Sonntagabend, nach dem Konzert. In der Bahnhofsunterführung in Winterthur lacht sich die Hälfte meiner Familie plötzlich ein Loch in den Bauch und zeigt auf mein wahlkampfmässig so wunderbar auf einem Plakat an der Wand posierendes Konterfei: Da ist doch tatsächlich von kunstfertiger Hand eine Zahnlücke drauf gemalt. Der Gedanke ist natürlich schnell präsent: 120 Gymnasiast/innen waren ein paar Stunden vorher zu ihrem Chorkonzert gepilgert, hatten dabei ein bekanntes Gesicht an öffentlicher (Plakat-)Stelle entdeckt und einer von ihnen (ich gehe davon aus: männlich) hatte sich erinnert, dass der abgebildete Herr ja vor zwei oder drei Jahren einmal handballmässig deutlich auf den Kopf gefallen war und dabei einen Schaufelzahn verloren hatte.
Ich habe die tiefere Symbolik des künstlerischen Aktes natürlich sofort erfasst: Lücken, Leerstellen, Unzulänglichkeiten gehören zum Leben, und wir sollen und dürfen alle ruhig dazu stehen. Auch in der Öffentlichkeit. Und gerade auch in der Politik, die ja vor Unzulänglichkeiten strotzt.
Beim Weiterdenken habe ich dann auch noch die versteckte bildungspolitische Aussage verstanden, die der Künstler den Passanten übermitteln wollte: Ein Zürcher Bildungswesen ohne anerkannte nichtstaatliche Schulen wie das Gymnasium Unterstrass wäre wie ein Gebiss ohne linken oberen Schaufelzahn, also unvollständig und mit zu wenig Biss.
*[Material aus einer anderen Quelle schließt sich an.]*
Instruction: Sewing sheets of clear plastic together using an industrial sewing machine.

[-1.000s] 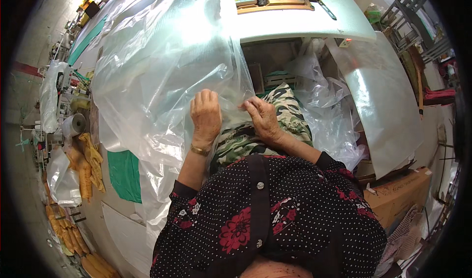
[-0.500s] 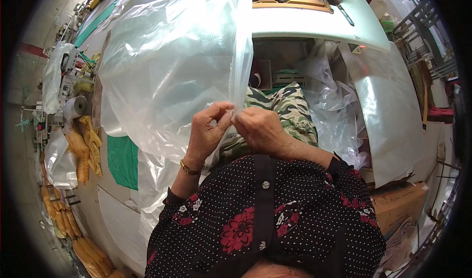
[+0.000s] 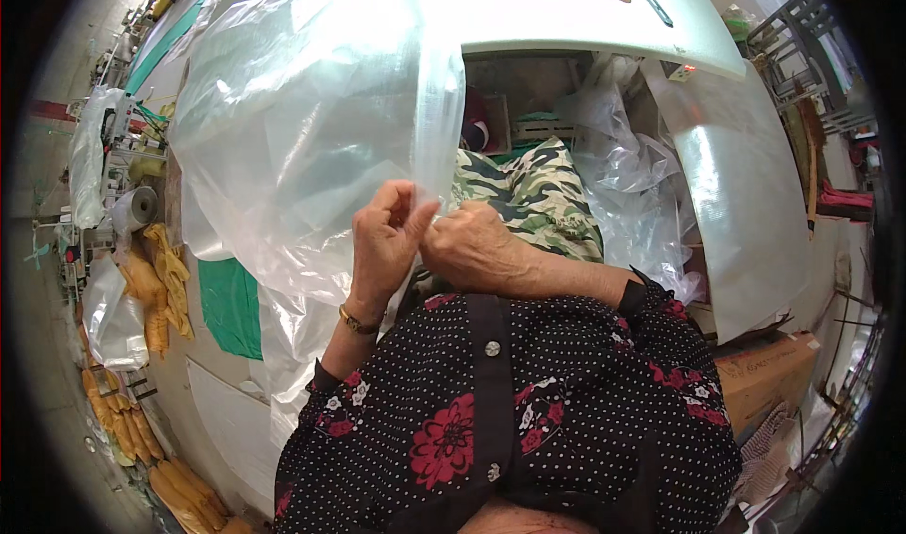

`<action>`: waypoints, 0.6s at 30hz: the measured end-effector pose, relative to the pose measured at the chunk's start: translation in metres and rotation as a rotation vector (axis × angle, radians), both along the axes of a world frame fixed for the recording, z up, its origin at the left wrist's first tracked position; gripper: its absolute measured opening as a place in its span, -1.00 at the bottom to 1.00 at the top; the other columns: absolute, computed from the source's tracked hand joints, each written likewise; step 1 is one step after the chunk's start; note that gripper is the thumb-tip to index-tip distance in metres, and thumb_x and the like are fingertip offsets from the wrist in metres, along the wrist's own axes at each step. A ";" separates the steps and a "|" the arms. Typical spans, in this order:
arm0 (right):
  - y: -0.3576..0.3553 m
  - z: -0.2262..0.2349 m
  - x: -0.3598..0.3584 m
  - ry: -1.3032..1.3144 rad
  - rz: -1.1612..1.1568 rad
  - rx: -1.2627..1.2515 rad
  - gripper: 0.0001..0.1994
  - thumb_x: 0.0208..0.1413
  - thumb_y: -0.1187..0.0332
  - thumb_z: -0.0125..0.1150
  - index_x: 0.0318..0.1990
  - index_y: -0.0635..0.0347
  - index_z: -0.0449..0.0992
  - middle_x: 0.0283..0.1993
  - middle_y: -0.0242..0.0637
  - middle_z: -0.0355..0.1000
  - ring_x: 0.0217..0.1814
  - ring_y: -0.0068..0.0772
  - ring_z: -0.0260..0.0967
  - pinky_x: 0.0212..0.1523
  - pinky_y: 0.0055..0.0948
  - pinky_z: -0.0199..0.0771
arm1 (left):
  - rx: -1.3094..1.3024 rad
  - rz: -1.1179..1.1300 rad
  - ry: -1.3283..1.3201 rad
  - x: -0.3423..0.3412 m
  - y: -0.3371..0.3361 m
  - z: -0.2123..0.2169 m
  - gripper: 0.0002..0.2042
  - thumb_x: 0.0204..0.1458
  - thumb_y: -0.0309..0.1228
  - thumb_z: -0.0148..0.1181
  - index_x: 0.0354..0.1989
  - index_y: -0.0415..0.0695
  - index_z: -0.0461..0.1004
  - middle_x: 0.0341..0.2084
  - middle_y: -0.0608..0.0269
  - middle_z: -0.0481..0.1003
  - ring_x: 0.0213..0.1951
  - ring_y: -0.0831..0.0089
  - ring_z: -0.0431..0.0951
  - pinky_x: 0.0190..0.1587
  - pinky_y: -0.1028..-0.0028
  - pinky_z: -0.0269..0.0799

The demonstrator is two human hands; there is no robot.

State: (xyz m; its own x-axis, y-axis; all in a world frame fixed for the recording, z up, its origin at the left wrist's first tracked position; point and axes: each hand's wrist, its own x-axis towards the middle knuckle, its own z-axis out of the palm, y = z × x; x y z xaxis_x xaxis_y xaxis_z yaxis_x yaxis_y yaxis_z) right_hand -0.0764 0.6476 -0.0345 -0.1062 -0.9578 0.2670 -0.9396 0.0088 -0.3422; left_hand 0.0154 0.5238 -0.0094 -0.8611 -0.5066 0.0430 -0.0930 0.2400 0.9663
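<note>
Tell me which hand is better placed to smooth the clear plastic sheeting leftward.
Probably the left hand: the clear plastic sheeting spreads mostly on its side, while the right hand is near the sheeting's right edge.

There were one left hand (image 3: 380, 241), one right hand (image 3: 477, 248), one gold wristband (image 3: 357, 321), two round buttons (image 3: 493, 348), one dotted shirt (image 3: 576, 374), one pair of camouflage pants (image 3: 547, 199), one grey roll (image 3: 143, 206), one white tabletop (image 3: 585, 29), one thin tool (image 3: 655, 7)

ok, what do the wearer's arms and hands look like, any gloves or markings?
No gloves: left hand and right hand bare. Gold-toned wristband on the left wrist. Black sleeves, white-dotted with red-and-white flowers, ending on the forearms in plain black cuffs.
</note>
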 end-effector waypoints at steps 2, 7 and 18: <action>-0.001 -0.004 -0.003 0.005 0.050 -0.057 -0.83 -0.07 0.30 0.24 -0.47 0.20 0.45 -0.57 -0.24 0.44 -0.50 -0.25 0.50 -0.45 -0.23 0.43 | -0.013 0.019 0.022 -0.001 0.000 -0.006 -0.89 0.19 -0.48 0.16 -0.28 -0.31 0.48 -0.56 0.43 0.44 -0.48 0.75 0.37 -0.46 0.64 0.32; -0.011 -0.018 -0.043 -0.708 -0.079 -0.508 -0.69 0.04 0.15 0.34 -0.42 0.24 0.46 -0.47 -0.23 0.46 -0.38 -0.16 0.45 -0.36 -0.23 0.39 | -0.094 0.211 -0.015 0.007 -0.028 0.022 -0.94 0.14 -0.54 0.22 -0.32 -0.27 0.51 -0.52 0.48 0.44 -0.45 0.76 0.35 -0.43 0.68 0.30; -0.214 0.090 -0.036 -0.555 0.307 -0.561 -0.72 0.22 0.32 0.08 -0.01 0.32 0.40 -0.01 -0.02 0.40 -0.01 -0.09 0.35 0.09 -0.17 0.34 | -1.139 -0.391 -0.080 -0.005 -0.031 0.150 -0.95 0.03 -0.57 0.22 -0.33 -0.23 0.50 -0.51 0.00 0.51 -0.48 0.08 0.55 -0.42 0.29 0.43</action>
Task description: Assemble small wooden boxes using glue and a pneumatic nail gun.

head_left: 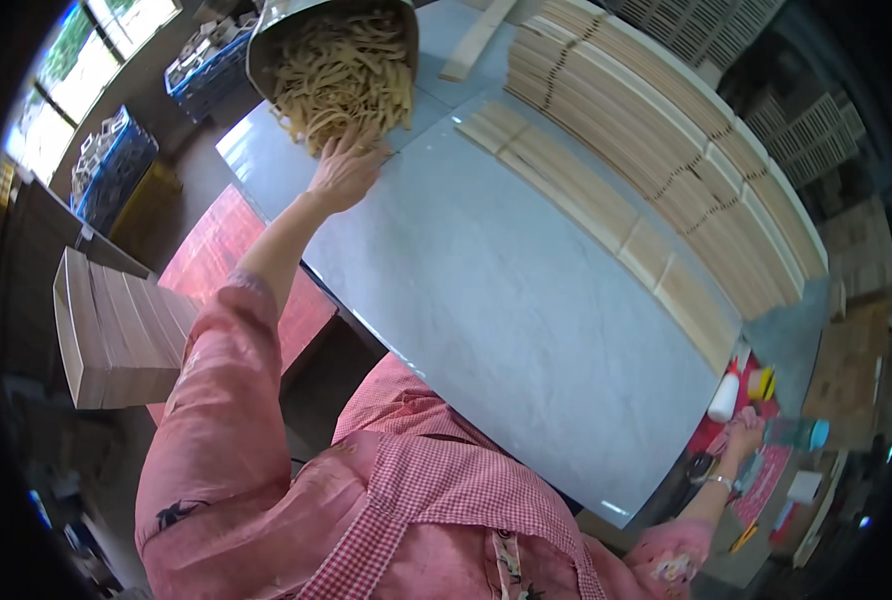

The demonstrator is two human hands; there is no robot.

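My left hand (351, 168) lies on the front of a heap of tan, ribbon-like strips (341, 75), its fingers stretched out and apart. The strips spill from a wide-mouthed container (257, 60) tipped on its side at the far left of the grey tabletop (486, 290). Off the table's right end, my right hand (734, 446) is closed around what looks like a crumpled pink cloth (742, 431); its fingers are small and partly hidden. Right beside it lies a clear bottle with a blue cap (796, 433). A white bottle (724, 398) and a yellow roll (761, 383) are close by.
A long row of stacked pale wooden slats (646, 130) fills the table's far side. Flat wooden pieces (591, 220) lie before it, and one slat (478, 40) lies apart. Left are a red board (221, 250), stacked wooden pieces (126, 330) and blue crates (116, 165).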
Allerdings, so denke ich dann still für mich, ist das nicht allen Politikerinnen und Politikern im Kanton so klar, sonst würden sie die grosse Finanzierungslücke für diese Schulen nicht einfach systematisch und hartnäckig weiter bestehen lassen. Obwohl wir seit 1999 ja ein Mittelschulgesetz haben, das dem Kanton erlauben würde, für jede Schülerin und jeden Schüler bspw. am Gymnasium Unterstrass bis 7’000 Franken jährlich zu bezahlen.